- _PROBLEM STATEMENT_
Your task is to write out the complete listing exactly as it is shown.
########
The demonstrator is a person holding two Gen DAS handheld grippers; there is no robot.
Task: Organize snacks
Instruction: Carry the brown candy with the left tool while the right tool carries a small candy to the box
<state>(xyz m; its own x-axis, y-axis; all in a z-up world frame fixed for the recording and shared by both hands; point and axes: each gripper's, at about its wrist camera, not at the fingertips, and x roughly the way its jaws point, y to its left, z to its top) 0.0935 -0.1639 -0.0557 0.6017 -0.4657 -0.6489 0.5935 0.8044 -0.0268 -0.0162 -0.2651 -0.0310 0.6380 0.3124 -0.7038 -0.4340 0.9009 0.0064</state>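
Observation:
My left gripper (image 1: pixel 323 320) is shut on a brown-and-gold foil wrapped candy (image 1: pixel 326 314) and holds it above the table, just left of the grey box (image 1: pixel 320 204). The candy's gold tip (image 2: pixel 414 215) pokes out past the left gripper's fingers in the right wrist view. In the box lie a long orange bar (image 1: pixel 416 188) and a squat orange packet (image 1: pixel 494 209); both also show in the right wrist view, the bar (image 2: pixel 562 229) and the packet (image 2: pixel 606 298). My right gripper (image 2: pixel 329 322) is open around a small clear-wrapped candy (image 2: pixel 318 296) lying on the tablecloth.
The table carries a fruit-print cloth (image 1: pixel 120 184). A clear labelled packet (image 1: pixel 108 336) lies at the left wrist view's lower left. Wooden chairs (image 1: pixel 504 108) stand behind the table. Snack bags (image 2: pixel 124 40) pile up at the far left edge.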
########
- _EXERCISE SOLUTION_
The demonstrator is a person holding two Gen DAS handheld grippers; there is no robot.
Task: Organize snacks
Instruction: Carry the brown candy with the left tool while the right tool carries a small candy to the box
<state>(xyz m; its own x-axis, y-axis; all in a z-up world frame fixed for the recording and shared by both hands; point and axes: each gripper's, at about its wrist camera, not at the fingertips, and x roughly the way its jaws point, y to its left, z to its top) 0.0935 -0.1639 -0.0557 0.6017 -0.4657 -0.6489 0.5935 0.8044 -0.0268 -0.0162 -0.2651 -0.0310 0.6380 0.3124 -0.7038 -0.4340 0.9009 0.0064</state>
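Observation:
My left gripper (image 1: pixel 323 320) is shut on a brown-and-gold foil wrapped candy (image 1: pixel 326 314) and holds it above the table, just left of the grey box (image 1: pixel 320 204). The candy's gold tip (image 2: pixel 414 215) pokes out past the left gripper's fingers in the right wrist view. In the box lie a long orange bar (image 1: pixel 416 188) and a squat orange packet (image 1: pixel 494 209); both also show in the right wrist view, the bar (image 2: pixel 562 229) and the packet (image 2: pixel 606 298). My right gripper (image 2: pixel 329 322) is open around a small clear-wrapped candy (image 2: pixel 318 296) lying on the tablecloth.
The table carries a fruit-print cloth (image 1: pixel 120 184). A clear labelled packet (image 1: pixel 108 336) lies at the left wrist view's lower left. Wooden chairs (image 1: pixel 504 108) stand behind the table. Snack bags (image 2: pixel 124 40) pile up at the far left edge.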

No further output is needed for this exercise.